An Illawarra mortgage broker believes the industry crackdown would give more power to the big banks and less choice to home buyers.
Justin Bailey, associate director of Illawarra Home Loans has been working as a mortgage broker in the region for several years.
Mr Bailey was surprised by “the action they’re going to take against brokers, (which) realistically throws the power back into the bigger banks”.
Mortgage brokers have hit out at the Banking Royal Commission’s recommendation to scrap their commissions in favour of upfront fees, saying it will play into the hands of the big banks by making customers less likely to compare loans and find the best interest rate.
Both major parties have committed to removing trailing commissions, which pay brokers a small percentage of the value of a loan every month for the life of a loan, but only Labor has said it will remove upfront commissions.
“Why should a broker, whose work is complete when the loan is arranged, continue to benefit from the loan for years to come?” commissioner Kenneth Hayne said in his final report.
Mr Hayne has recommended the abolition of trail commissions paid to brokers in the next year to 18 months, followed by the complete abolition of all commissions paid by lenders to brokers in the following year to 18 months.
“By shutting down brokers or making it harder for them, or making clients pay upfront fees… That’s basically putting more power into the banks,” Mr Bailey said.

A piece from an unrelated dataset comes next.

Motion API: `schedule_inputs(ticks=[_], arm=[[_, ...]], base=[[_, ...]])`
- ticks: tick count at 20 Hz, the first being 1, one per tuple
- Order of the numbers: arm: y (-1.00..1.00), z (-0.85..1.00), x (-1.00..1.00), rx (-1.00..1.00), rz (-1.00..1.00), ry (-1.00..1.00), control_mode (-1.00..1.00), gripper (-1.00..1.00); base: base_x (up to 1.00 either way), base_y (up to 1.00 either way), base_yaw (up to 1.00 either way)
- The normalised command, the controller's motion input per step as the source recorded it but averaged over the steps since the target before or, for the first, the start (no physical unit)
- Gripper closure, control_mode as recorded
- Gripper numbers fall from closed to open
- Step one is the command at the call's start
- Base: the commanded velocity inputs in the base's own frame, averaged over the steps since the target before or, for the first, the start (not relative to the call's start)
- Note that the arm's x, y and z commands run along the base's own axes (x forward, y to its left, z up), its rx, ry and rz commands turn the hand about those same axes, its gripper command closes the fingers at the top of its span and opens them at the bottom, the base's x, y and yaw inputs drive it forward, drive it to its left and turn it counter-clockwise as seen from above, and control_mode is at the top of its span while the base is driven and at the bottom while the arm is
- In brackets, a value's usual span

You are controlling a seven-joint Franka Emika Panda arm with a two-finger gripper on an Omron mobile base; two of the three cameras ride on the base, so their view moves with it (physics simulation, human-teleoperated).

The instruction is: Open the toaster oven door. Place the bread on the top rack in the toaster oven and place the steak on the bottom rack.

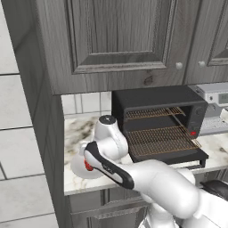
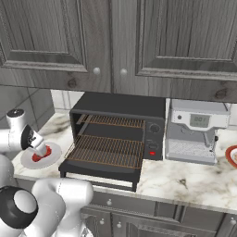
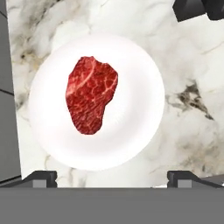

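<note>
The steak (image 3: 91, 100) lies on a white plate (image 3: 138, 100) on the counter, left of the toaster oven (image 2: 120, 104). My gripper (image 3: 113, 178) hangs straight above the plate, open, with one fingertip (image 3: 41, 178) at each side and nothing between them; it also shows just over the steak (image 2: 40, 155) as the gripper (image 2: 42, 150). The toaster oven door (image 2: 99, 172) is folded down flat. Inside are the top rack (image 2: 113, 121) and the bottom rack (image 2: 106, 150), which reaches out over the door. Both racks are bare. The bread is out of view.
A silver coffee machine (image 2: 194, 132) stands right of the oven, and a red-rimmed dish (image 2: 233, 155) sits at the far right edge. Dark cabinets (image 1: 120, 40) hang low overhead. A corner of the open door (image 3: 197, 8) lies close to the plate.
</note>
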Motion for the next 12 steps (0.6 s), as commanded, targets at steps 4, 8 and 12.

Mr Bailey said 55 per cent of loans nationally were written through brokers.
“You’re going to take away that competition,” he said.
“There’s a lot of little banks that don’t have branches, so they rely on the broker channel to support them.
“And that’s how it creates competition. Even though the bulk of the loans still goes through the big banks, it creates competition within the broker channel, which is great for the customers.”
Mr Bailey said the proposed changes would make it more difficult for prospective home buyers in the Illawarra to get into the market.
He said this was because brokers are generally more skilled in different products through different banks.
“For example, some banks are more lenient with first home buyers, and it’ll make it harder for them when they have to go shopping around themselves.
“So you’d have a customer, it might be a young customer and a first home buyer, going down Crown Street trying to visit all the banks.
“And it’s just going to be hard for them; by the time they go through the second one they’re just going to accept what’s there.
“And that’s what the big banks do as it is; they make it difficult so you just go with whoever you can get it from.
“(Whereas) the brokers don’t care per se about what bank, they just care about what the best rate is for the customer, and who can do it efficiently for them.”
Mr Bailey said the changes would likely mean the broker industry “will get smaller, but I don’t believe it’s going to destroy it… Because they know it’s going to take away that competition”.